## What you have to do
Within the records below, find each line that holds the string "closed", then copy it.

## Provided material
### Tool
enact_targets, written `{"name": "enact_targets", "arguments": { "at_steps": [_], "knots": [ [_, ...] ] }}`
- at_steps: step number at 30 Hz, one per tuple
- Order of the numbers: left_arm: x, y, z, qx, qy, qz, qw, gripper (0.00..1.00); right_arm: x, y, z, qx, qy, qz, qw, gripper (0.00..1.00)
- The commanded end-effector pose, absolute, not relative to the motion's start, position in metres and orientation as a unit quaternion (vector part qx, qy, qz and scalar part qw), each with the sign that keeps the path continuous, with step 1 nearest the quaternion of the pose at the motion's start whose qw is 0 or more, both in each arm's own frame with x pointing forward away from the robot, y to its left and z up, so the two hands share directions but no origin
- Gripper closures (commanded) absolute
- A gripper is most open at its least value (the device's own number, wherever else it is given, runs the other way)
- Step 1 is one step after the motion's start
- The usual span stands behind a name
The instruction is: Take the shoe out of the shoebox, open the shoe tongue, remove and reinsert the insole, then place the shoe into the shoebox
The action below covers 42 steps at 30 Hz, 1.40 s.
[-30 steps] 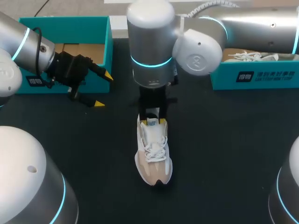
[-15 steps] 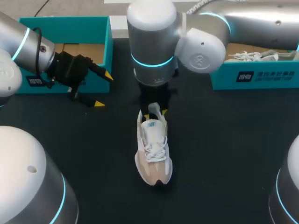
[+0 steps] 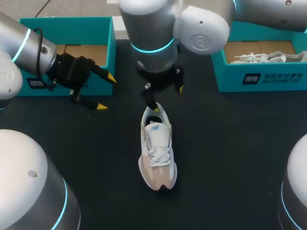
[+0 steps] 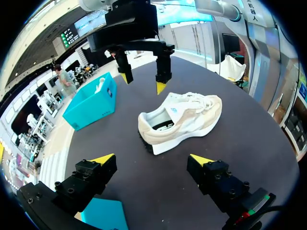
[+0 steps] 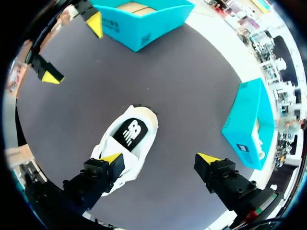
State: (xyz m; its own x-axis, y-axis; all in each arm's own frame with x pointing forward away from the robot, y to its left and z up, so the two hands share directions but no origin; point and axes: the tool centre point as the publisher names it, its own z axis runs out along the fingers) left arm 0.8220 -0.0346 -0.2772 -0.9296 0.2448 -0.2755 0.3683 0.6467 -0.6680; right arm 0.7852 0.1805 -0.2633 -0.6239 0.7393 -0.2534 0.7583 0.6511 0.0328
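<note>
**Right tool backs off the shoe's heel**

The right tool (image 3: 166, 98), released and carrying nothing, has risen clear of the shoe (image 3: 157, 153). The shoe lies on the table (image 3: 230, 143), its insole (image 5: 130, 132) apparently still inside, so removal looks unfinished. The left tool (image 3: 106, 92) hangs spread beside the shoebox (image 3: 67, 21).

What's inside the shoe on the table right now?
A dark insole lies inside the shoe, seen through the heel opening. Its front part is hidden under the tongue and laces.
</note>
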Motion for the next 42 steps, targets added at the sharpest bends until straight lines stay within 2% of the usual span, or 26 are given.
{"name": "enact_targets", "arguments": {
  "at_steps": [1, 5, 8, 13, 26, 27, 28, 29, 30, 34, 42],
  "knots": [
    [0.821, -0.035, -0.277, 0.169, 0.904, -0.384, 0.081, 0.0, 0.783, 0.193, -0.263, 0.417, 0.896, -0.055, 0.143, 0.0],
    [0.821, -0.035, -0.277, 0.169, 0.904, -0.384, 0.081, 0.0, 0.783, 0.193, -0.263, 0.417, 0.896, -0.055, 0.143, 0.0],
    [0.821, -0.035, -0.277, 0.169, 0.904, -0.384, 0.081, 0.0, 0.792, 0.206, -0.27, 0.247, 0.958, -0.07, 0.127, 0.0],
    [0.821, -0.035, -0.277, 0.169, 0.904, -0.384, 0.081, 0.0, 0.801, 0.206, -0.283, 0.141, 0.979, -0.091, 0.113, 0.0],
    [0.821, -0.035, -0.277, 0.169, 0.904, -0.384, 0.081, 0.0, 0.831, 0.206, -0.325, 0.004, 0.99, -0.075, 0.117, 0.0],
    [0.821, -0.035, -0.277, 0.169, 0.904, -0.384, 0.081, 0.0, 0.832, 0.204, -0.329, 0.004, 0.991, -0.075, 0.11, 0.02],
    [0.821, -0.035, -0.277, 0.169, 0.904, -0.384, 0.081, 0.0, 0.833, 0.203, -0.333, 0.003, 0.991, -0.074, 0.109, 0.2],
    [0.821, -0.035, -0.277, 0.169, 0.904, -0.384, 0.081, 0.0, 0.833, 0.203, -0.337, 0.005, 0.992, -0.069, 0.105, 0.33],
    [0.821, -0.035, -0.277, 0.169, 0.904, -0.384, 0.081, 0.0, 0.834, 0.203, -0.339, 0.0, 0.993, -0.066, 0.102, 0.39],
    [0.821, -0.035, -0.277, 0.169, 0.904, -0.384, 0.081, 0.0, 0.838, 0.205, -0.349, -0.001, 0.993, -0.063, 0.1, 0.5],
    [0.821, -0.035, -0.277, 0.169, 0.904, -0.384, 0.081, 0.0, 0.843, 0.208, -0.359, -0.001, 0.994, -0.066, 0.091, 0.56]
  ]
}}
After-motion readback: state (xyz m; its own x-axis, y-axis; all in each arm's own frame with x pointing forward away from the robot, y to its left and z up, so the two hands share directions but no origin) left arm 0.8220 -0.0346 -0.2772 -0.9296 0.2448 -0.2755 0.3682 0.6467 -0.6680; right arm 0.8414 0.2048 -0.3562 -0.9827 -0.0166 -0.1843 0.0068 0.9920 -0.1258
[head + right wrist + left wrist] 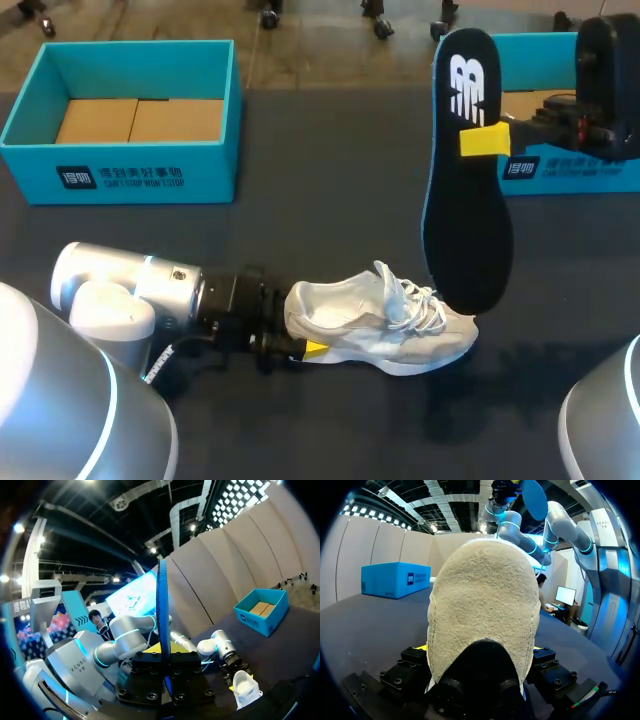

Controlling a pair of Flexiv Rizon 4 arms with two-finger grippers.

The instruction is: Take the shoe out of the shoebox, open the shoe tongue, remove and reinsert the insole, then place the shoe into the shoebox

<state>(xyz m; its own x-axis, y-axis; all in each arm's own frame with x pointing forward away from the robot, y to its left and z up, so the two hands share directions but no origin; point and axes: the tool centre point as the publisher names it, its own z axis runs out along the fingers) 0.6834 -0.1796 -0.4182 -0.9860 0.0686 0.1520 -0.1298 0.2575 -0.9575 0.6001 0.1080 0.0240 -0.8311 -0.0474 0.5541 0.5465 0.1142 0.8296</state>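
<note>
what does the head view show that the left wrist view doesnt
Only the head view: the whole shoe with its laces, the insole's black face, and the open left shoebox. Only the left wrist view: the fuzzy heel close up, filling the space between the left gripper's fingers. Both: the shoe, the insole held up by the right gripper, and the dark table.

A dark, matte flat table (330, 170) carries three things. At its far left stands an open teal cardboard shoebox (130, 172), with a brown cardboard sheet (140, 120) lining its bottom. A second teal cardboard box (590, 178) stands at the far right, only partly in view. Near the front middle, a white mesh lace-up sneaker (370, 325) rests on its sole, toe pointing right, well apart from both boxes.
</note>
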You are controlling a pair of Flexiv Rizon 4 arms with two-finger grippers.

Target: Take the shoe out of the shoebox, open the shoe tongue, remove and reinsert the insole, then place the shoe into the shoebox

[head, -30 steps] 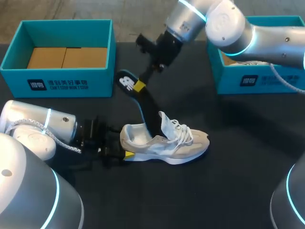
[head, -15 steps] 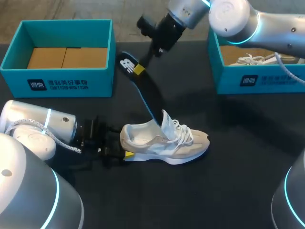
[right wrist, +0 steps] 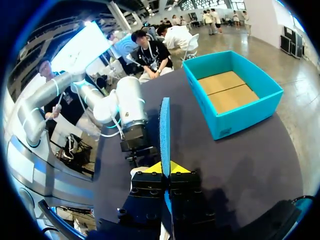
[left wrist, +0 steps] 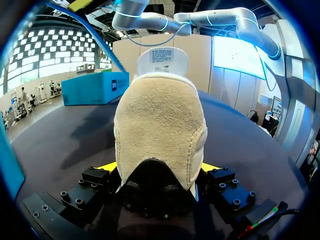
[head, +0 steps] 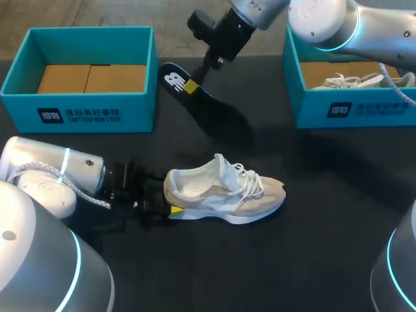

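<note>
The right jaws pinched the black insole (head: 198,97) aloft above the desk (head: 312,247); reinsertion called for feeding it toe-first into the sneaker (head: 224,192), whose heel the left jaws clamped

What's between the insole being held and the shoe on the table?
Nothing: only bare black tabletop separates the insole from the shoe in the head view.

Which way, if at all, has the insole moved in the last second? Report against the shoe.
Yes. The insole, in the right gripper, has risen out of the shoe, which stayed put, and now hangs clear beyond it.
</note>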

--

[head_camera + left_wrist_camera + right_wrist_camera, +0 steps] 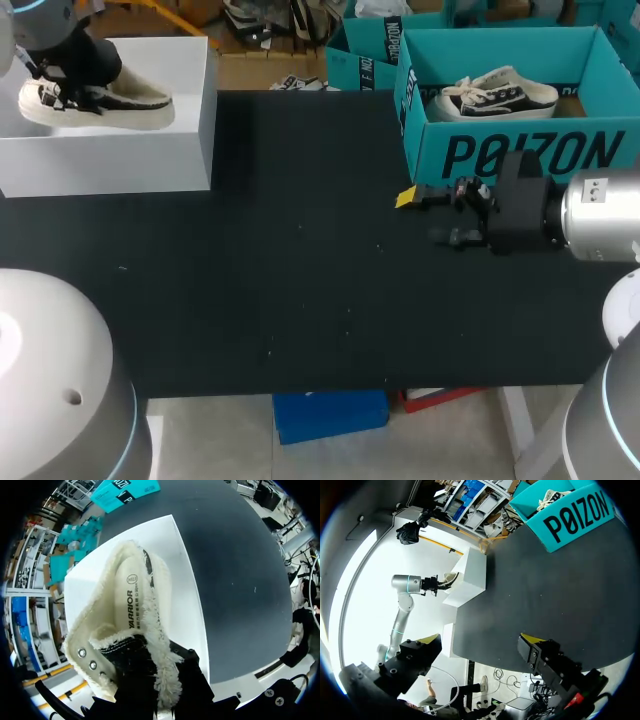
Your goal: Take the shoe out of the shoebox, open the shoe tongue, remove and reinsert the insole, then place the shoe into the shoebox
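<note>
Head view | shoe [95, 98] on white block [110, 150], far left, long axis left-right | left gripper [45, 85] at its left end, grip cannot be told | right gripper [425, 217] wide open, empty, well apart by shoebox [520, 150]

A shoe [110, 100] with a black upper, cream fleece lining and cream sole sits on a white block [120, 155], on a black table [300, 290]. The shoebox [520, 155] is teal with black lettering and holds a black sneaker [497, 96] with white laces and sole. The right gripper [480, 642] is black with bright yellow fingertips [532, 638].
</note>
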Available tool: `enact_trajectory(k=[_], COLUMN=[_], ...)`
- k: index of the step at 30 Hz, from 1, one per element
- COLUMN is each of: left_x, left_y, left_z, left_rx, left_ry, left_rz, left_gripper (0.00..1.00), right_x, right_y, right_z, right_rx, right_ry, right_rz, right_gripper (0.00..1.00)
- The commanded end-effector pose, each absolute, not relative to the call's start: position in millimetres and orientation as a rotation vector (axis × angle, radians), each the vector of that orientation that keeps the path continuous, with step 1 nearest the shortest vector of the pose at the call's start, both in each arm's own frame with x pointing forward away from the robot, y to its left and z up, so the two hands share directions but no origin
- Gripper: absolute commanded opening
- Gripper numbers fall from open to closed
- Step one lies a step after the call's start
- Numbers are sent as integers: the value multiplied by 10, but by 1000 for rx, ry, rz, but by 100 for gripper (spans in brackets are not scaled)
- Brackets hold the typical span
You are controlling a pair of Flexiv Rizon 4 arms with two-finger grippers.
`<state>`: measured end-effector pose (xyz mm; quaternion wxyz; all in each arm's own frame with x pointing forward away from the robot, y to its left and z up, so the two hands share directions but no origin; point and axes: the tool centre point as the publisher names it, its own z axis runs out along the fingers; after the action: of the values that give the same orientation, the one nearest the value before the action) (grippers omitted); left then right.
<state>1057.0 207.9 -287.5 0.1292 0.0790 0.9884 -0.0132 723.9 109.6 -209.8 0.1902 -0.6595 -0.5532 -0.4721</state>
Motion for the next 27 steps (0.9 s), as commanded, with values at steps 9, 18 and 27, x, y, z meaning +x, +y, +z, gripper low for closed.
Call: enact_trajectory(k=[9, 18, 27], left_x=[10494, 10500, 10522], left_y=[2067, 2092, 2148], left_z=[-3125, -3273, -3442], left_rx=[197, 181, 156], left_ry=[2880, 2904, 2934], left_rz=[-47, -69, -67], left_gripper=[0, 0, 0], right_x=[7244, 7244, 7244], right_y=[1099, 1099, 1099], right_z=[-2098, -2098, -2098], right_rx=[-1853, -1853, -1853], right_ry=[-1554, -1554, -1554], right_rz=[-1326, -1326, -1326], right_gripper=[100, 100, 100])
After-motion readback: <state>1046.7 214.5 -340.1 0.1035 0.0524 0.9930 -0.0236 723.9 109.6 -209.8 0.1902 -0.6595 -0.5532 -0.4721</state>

## Exercise response
- Gripper numbers fall from open to closed
Motion for the next 27 steps (0.9 s), as commanded, with values at steps 9, 18 and 27, x, y, z meaning +x, +y, +z, gripper low for closed.

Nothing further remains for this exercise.